(Exercise instructions):
Verbatim repeat, images excluded. Give each entry again as written.

[Given data — start]

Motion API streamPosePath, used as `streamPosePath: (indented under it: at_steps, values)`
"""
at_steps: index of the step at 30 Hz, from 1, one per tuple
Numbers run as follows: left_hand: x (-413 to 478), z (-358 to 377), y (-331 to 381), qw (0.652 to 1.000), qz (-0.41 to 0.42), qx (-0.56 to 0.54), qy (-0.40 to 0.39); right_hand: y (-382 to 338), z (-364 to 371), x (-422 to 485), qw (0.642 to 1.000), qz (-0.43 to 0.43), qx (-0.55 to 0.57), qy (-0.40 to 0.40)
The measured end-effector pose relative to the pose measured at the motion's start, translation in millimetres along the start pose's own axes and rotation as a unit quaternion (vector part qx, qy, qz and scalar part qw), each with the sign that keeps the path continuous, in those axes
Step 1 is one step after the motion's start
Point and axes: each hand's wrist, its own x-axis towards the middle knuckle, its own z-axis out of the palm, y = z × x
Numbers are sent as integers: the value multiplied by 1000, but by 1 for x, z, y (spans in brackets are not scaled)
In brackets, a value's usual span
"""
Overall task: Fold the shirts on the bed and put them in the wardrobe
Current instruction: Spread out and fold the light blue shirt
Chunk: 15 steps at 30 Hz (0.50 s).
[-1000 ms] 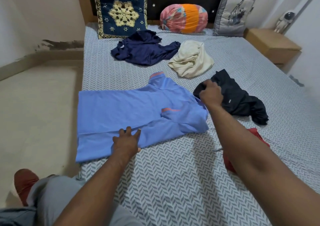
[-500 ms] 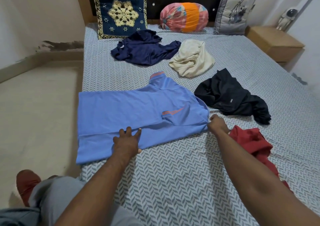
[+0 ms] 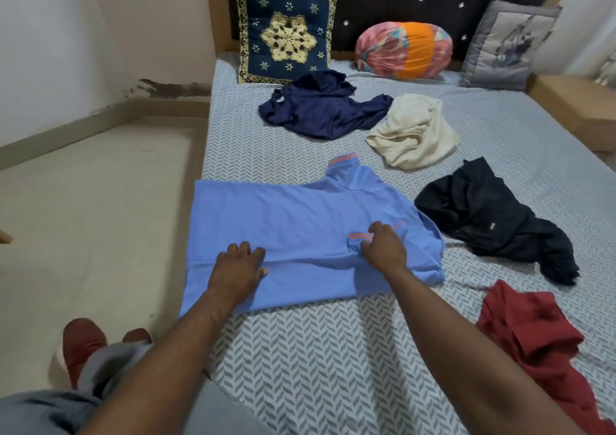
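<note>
Left hand (image 3: 238,264) lies flat with fingers spread, pressing the blue shirt (image 3: 283,214) into the bed (image 3: 300,351), likely pinning the long fold. Right hand (image 3: 383,246) has fingers curled, pinching the orange-striped sleeve (image 3: 358,237) over the body, probably tucking it inward. Crumpled black shirt (image 3: 483,221), cream shirt (image 3: 416,134), navy shirt (image 3: 320,111) and red shirt (image 3: 533,328) lie beyond and right of it.

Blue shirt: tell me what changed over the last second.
The right hand left the black shirt, came to the edge of the blue shirt, then moved inward and now grips its folded sleeve. The left hand stayed pressing the shirt's near side; nothing else moved.
</note>
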Motion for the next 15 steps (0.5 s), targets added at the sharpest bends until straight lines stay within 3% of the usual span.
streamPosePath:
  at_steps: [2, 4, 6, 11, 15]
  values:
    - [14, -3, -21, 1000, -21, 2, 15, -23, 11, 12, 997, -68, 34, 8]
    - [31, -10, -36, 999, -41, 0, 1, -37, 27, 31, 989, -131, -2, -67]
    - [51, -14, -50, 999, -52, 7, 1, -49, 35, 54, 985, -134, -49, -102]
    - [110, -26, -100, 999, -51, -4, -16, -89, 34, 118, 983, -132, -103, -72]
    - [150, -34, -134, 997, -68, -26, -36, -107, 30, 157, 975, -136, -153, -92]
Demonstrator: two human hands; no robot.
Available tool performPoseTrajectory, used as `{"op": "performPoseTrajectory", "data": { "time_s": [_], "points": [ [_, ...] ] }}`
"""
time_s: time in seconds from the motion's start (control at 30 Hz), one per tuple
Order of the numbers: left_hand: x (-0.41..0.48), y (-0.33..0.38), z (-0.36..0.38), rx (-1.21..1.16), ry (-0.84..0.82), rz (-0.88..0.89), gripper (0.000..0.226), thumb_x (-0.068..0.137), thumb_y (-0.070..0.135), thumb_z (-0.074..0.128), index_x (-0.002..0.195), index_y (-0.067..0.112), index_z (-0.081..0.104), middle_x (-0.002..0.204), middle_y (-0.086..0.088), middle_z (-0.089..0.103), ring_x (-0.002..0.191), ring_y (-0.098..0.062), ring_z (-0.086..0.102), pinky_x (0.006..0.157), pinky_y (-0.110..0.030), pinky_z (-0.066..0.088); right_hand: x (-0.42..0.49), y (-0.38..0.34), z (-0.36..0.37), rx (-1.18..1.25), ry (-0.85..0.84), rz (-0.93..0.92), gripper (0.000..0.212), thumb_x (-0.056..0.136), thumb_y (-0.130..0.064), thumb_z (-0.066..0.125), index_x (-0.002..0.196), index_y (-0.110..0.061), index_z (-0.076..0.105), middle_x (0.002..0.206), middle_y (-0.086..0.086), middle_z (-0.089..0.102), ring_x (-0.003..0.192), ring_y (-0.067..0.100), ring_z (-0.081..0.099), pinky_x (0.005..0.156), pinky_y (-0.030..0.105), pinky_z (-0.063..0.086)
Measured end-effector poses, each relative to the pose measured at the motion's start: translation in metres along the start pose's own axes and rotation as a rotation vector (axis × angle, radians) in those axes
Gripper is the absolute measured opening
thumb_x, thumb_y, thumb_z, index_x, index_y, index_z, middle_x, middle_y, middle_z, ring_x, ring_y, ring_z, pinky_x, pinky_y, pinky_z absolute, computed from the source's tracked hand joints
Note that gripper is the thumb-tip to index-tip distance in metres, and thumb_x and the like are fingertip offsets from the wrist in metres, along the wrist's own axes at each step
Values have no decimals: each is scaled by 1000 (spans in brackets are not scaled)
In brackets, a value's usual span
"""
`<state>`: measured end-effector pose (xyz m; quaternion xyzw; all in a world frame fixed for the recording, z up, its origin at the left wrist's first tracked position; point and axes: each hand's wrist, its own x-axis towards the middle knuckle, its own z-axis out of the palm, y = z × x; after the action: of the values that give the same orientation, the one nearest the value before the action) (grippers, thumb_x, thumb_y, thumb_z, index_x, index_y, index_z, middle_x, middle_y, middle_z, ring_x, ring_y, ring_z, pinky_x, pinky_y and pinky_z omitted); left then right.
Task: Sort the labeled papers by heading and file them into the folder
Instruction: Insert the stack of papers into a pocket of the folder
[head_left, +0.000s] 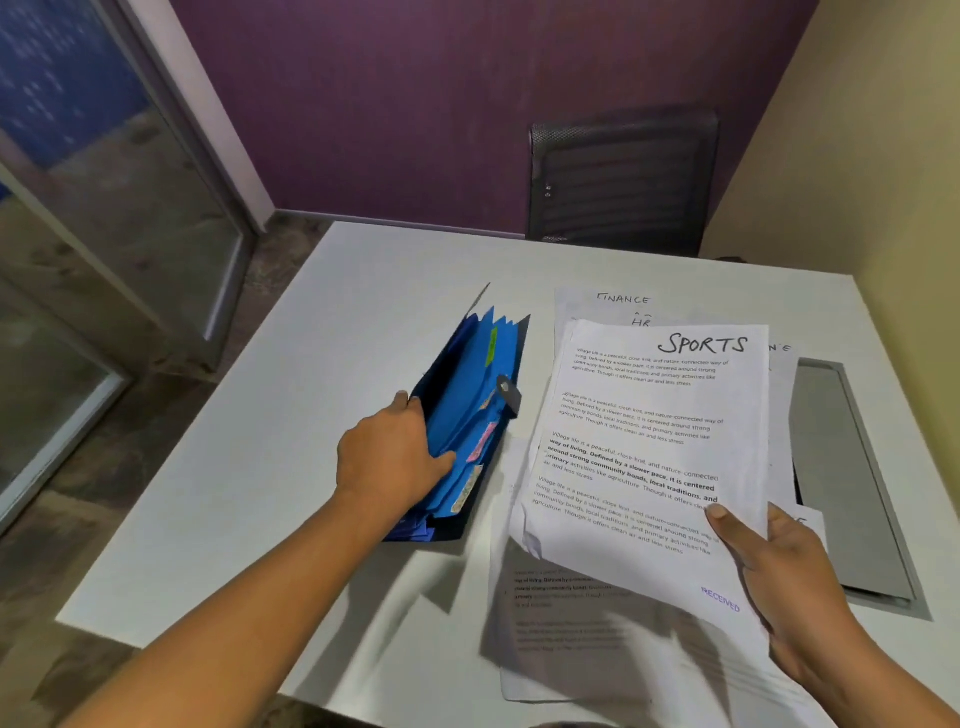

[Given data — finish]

(Exercise result):
Motion API streamPosePath, used as `streamPosePath: (indented under it: at_steps, values)`
"""
at_steps: index of the step at 30 Hz, from 1, one per tuple
Numbers run as follows: left_hand: x (-413 to 478), z (-358 to 377), y (-331 to 381), qw (0.652 to 1.000), qz (-0.41 to 0.42), qx (-0.56 to 0.54), qy (-0.40 to 0.39); right_hand: y (-382 to 338), z (-364 to 371), x (-422 to 485), qw (0.642 to 1.000), qz (-0.43 to 0.43), qx (-0.55 to 0.57), qy (-0.40 to 0.40)
The measured end-effector pose relative to the pose measured at the motion's start, translation in millimetres along the start pose's own axes and rotation as a unit quaternion (vector part qx, qy, qz and scalar part qw), each with the sign that keeps the path continuous, in those axes
Step 1 is one step after the motion's start
Point and axes: each hand's wrist, its own x-axis towards the middle knuckle, its own z-axis out of the palm, y = z × x
Numbers are sent as integers: the value multiplied by 1000, but by 1 for x, z, y (spans in brackets are not scaled)
In brackets, a value's usual span
"""
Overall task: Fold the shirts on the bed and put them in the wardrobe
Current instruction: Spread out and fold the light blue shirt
Chunk: 15 steps at 30 Hz (0.50 s).
[-1000 ms] 
[-500 ms] 
[+0 ms] 
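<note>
Left hand (image 3: 238,264) lies flat with fingers spread, pressing the blue shirt (image 3: 283,214) into the bed (image 3: 300,351), likely pinning the long fold. Right hand (image 3: 383,246) has fingers curled, pinching the orange-striped sleeve (image 3: 358,237) over the body, probably tucking it inward. Crumpled black shirt (image 3: 483,221), cream shirt (image 3: 416,134), navy shirt (image 3: 320,111) and red shirt (image 3: 533,328) lie beyond and right of it.

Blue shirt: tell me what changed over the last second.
The right hand left the black shirt, came to the edge of the blue shirt, then moved inward and now grips its folded sleeve. The left hand stayed pressing the shirt's near side; nothing else moved.
</note>
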Motion for the next 15 steps (0.5 s), targets added at the sharpest bends until straight lines stay within 3% of the usual span.
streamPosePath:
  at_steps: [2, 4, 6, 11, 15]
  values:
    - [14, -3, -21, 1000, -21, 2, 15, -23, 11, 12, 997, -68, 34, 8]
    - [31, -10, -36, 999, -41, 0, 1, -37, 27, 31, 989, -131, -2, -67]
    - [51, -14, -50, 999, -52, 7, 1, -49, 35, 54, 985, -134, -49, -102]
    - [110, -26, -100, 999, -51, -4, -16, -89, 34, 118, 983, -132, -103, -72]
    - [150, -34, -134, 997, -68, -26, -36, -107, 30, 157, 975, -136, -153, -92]
Demonstrator: two human hands; no robot.
Available tool performPoseTrajectory, used as `{"op": "performPoseTrajectory", "data": { "time_s": [_], "points": [ [_, ...] ] }}`
"""
time_s: time in seconds from the motion's start (control at 30 Hz), one per tuple
Order of the numbers: left_hand: x (-0.41..0.48), y (-0.33..0.38), z (-0.36..0.38), rx (-1.21..1.16), ry (-0.84..0.82), rz (-0.88..0.89), gripper (0.000..0.226), thumb_x (-0.068..0.137), thumb_y (-0.070..0.135), thumb_z (-0.074..0.128), index_x (-0.002..0.195), index_y (-0.067..0.112), index_z (-0.081..0.104), middle_x (-0.002..0.204), middle_y (-0.086..0.088), middle_z (-0.089..0.103), ring_x (-0.002..0.191), ring_y (-0.098..0.062), ring_z (-0.086..0.102), pinky_x (0.006..0.157), pinky_y (-0.110..0.030), pinky_z (-0.066..0.088); right_hand: x (-0.42..0.49), y (-0.38..0.34), z (-0.36..0.37), rx (-1.18..1.25), ry (-0.85..0.84), rz (-0.93..0.92), gripper (0.000..0.212), thumb_x (-0.056..0.136), thumb_y (-0.130..0.064), thumb_z (-0.066..0.125), index_x (-0.002..0.196), index_y (-0.110..0.061), index_z (-0.076..0.105), middle_x (0.002..0.206), middle_y (-0.086..0.086), middle_z (-0.089..0.102), ring_x (-0.003..0.192), ring_y (-0.067..0.100), ring_z (-0.081..0.099), pinky_x (0.005..0.156), pinky_y (-0.030..0.105), pinky_z (-0.063..0.086)
Measured end-effector poses, each relative to the pose measured at the motion's start: translation in metres along the start pose's own axes and rotation as a rotation vector (axis × angle, radians) in those axes
Gripper is the absolute measured opening
thumb_x, thumb_y, thumb_z, index_x, index_y, index_z, middle_x, middle_y, middle_z, ring_x, ring_y, ring_z, pinky_x, pinky_y, pinky_z absolute, computed from the source's tracked hand joints
Note that gripper is the thumb-tip to index-tip distance in metres, and thumb_x and the like are fingertip offsets from the wrist in metres, along the wrist's own axes at each step
Values have no decimals: each is scaled by 1000 (spans in brackets are not scaled)
In brackets, a value's usual span
"""
`<state>`: measured end-effector pose (xyz m; quaternion xyzw; all in a world frame fixed for the recording, z up, its origin at the left wrist's first tracked position; point and axes: each hand's wrist, its own x-axis towards the middle knuckle, its own z-axis out of the palm, y = z × x; after the action: of the values that give the same orientation, the one nearest the value before the action) (grippers, thumb_x, thumb_y, thumb_z, index_x, index_y, index_z, middle_x, middle_y, middle_z, ring_x, ring_y, ring_z, pinky_x, pinky_y and pinky_z omitted); left then right.
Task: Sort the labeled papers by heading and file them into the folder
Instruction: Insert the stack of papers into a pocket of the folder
[head_left, +0.000s] 

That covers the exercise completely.